§ **What you are asked to do**
What the task needs is every record repeated exactly, nothing more.

§ **Available records**
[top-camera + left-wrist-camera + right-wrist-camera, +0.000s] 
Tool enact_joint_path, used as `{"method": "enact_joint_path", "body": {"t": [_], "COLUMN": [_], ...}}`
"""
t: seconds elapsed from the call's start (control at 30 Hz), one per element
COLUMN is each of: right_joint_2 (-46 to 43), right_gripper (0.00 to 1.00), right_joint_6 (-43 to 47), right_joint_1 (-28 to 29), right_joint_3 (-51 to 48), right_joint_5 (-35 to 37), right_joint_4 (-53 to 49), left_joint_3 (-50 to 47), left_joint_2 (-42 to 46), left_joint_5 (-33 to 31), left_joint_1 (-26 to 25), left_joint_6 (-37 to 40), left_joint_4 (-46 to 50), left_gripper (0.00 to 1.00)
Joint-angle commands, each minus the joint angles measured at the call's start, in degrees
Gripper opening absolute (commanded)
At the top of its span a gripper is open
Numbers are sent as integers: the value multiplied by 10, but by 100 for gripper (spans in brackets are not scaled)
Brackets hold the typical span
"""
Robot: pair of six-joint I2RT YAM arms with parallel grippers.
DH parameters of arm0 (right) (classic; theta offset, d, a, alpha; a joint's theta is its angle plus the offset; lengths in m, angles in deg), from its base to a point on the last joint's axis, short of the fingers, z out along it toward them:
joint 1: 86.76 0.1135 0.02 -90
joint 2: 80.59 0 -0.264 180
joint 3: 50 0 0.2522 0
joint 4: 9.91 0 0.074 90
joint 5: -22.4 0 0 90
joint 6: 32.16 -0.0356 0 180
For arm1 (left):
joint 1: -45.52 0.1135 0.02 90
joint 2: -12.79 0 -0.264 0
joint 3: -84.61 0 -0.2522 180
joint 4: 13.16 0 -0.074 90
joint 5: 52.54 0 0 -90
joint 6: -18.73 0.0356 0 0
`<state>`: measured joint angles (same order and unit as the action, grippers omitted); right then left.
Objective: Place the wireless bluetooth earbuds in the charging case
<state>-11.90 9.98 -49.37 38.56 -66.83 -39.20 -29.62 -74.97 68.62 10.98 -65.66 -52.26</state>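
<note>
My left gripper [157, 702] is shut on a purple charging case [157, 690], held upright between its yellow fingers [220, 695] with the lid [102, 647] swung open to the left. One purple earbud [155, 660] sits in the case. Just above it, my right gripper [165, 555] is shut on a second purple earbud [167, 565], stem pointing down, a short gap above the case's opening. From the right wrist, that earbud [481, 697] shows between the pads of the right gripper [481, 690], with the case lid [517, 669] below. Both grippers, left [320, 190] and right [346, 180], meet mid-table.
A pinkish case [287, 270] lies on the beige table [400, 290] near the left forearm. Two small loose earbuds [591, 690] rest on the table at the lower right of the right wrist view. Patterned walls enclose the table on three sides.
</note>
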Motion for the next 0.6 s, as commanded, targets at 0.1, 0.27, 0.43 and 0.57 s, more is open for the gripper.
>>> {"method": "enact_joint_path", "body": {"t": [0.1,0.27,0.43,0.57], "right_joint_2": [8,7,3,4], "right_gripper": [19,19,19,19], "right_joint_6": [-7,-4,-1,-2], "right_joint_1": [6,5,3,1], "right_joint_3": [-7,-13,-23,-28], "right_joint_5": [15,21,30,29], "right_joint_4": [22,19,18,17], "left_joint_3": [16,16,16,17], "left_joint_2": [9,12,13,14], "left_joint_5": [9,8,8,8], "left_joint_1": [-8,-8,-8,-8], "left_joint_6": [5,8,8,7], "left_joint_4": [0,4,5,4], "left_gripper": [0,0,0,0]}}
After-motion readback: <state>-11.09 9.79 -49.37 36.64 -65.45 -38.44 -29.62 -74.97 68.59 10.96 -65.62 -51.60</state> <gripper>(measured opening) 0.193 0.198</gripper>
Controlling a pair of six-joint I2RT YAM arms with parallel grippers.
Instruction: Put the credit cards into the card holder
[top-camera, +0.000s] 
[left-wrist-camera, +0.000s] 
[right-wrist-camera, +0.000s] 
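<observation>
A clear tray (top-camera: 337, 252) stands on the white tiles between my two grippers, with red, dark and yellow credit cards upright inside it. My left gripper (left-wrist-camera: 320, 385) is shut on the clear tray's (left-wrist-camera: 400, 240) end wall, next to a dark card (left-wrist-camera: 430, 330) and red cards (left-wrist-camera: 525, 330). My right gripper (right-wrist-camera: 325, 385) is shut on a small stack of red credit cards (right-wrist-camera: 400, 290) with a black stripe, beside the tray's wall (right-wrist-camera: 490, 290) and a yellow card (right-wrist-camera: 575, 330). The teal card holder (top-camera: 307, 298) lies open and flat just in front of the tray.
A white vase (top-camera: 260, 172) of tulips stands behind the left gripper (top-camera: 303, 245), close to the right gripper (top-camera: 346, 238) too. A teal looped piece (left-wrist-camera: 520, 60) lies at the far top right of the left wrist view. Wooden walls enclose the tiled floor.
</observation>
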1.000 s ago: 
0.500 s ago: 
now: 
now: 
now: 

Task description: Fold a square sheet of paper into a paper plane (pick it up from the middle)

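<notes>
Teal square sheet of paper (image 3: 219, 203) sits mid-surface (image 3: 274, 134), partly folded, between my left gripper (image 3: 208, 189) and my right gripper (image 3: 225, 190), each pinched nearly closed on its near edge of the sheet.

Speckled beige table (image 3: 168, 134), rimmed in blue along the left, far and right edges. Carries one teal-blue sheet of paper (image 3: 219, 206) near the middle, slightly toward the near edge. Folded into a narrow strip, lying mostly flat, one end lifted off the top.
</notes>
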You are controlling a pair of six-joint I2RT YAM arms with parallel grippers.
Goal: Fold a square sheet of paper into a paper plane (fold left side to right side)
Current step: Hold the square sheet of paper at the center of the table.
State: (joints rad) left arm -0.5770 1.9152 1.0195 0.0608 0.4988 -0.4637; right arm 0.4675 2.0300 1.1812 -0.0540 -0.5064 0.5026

§ **Completed exercise**
[top-camera + left-wrist-camera + right-wrist-camera, +0.000s] 
Tool enact_joint_path, used as `{"method": "enact_joint_path", "body": {"t": [_], "COLUMN": [_], ...}}`
"""
t: seconds elapsed from the call's start (control at 30 Hz), one per element
COLUMN is each of: right_joint_2 (-46 to 43), right_gripper (0.00 to 1.00), right_joint_6 (-43 to 47), right_joint_1 (-28 to 29), right_joint_3 (-51 to 48), right_joint_5 (-35 to 37), right_joint_4 (-53 to 49), left_joint_3 (-50 to 47), left_joint_2 (-42 to 46), left_joint_5 (-33 to 31), left_joint_1 (-26 to 25), left_joint_6 (-37 to 40), left_joint_4 (-46 to 50), left_gripper (0.00 to 1.00)
Joint-angle commands, each minus the joint angles measured at the call's start, in degrees
Gripper opening absolute (commanded)
At the top of its span a gripper is open
Numbers are sent as integers: the value multiplied by 10, but by 100 for gripper (spans in brackets are not scaled)
Brackets hold the typical span
"""
Robot: pair of six-joint I2RT YAM arms with parallel grippers.
DH parameters of arm0 (right) (classic; theta offset, d, a, alpha; a joint's theta is its angle plus the offset; lengths in m, angles in deg), from its base to a point on the last joint's axis, short of the fingers, z out along it toward them:
joint 1: 86.76 0.1135 0.02 -90
joint 2: 80.59 0 -0.264 180
joint 3: 50 0 0.2522 0
joint 4: 9.91 0 0.074 90
joint 5: -22.4 0 0 90
joint 6: 32.16 -0.0356 0 180
For arm1 (left):
joint 1: -45.52 0.1135 0.02 90
joint 2: -12.79 0 -0.264 0
joint 3: -84.61 0 -0.2522 180
joint 4: 13.16 0 -0.074 90
joint 5: 52.54 0 0 -90
joint 6: -18.73 0.0356 0 0
`<state>`: measured joint angles (same order and unit as the action, grippers omitted); right then left.
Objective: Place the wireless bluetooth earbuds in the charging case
<state>-11.90 9.98 -49.37 38.56 -66.83 -39.20 -29.62 -74.97 68.62 10.98 -65.66 -52.26</state>
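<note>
My left gripper [157, 702] is shut on a purple charging case [157, 690], held upright between its yellow fingers [220, 695] with the lid [102, 647] swung open to the left. One purple earbud [155, 660] sits in the case. Just above it, my right gripper [165, 555] is shut on a second purple earbud [167, 565], stem pointing down, a short gap above the case's opening. From the right wrist, that earbud [481, 697] shows between the pads of the right gripper [481, 690], with the case lid [517, 669] below. Both grippers, left [320, 190] and right [346, 180], meet mid-table.
A pinkish case [287, 270] lies on the beige table [400, 290] near the left forearm. Two small loose earbuds [591, 690] rest on the table at the lower right of the right wrist view. Patterned walls enclose the table on three sides.
</note>
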Motion for the next 0.6 s, as commanded, targets at 0.1, 0.27, 0.43 and 0.57 s, more is open for the gripper.
>>> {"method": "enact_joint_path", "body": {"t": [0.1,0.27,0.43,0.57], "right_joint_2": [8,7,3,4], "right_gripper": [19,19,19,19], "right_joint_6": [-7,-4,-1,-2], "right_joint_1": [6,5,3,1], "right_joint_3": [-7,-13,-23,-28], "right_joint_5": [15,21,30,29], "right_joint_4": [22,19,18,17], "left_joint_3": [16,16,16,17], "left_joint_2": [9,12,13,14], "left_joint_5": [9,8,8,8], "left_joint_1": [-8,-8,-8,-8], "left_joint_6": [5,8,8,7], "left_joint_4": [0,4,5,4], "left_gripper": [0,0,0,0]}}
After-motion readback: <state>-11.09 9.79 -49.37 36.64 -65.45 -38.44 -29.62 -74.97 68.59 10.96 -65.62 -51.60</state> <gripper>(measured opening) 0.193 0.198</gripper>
Controlling a pair of six-joint I2RT YAM arms with parallel grippers.
Instruction: Put the credit cards into the card holder
[top-camera, +0.000s] 
[left-wrist-camera, +0.000s] 
[right-wrist-camera, +0.000s] 
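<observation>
A clear tray (top-camera: 337, 252) stands on the white tiles between my two grippers, with red, dark and yellow credit cards upright inside it. My left gripper (left-wrist-camera: 320, 385) is shut on the clear tray's (left-wrist-camera: 400, 240) end wall, next to a dark card (left-wrist-camera: 430, 330) and red cards (left-wrist-camera: 525, 330). My right gripper (right-wrist-camera: 325, 385) is shut on a small stack of red credit cards (right-wrist-camera: 400, 290) with a black stripe, beside the tray's wall (right-wrist-camera: 490, 290) and a yellow card (right-wrist-camera: 575, 330). The teal card holder (top-camera: 307, 298) lies open and flat just in front of the tray.
A white vase (top-camera: 260, 172) of tulips stands behind the left gripper (top-camera: 303, 245), close to the right gripper (top-camera: 346, 238) too. A teal looped piece (left-wrist-camera: 520, 60) lies at the far top right of the left wrist view. Wooden walls enclose the tiled floor.
</observation>
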1.000 s ago: 
0.500 s ago: 
now: 
now: 
now: 

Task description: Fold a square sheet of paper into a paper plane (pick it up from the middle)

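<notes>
Teal square sheet of paper (image 3: 219, 203) sits mid-surface (image 3: 274, 134), partly folded, between my left gripper (image 3: 208, 189) and my right gripper (image 3: 225, 190), each pinched nearly closed on its near edge of the sheet.

Speckled beige table (image 3: 168, 134), rimmed in blue along the left, far and right edges. Carries one teal-blue sheet of paper (image 3: 219, 206) near the middle, slightly toward the near edge. Folded into a narrow strip, lying mostly flat, one end lifted off the top.
</notes>
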You are controlling a pair of six-joint I2RT YAM arms with parallel grippers.
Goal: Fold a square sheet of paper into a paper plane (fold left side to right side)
Current step: Hold the square sheet of paper at the center of the table.
State: (joints rad) left arm -0.5770 1.9152 1.0195 0.0608 0.4988 -0.4637; right arm 0.4675 2.0300 1.1812 -0.0540 -0.5064 0.5026

That completes the answer to the exercise.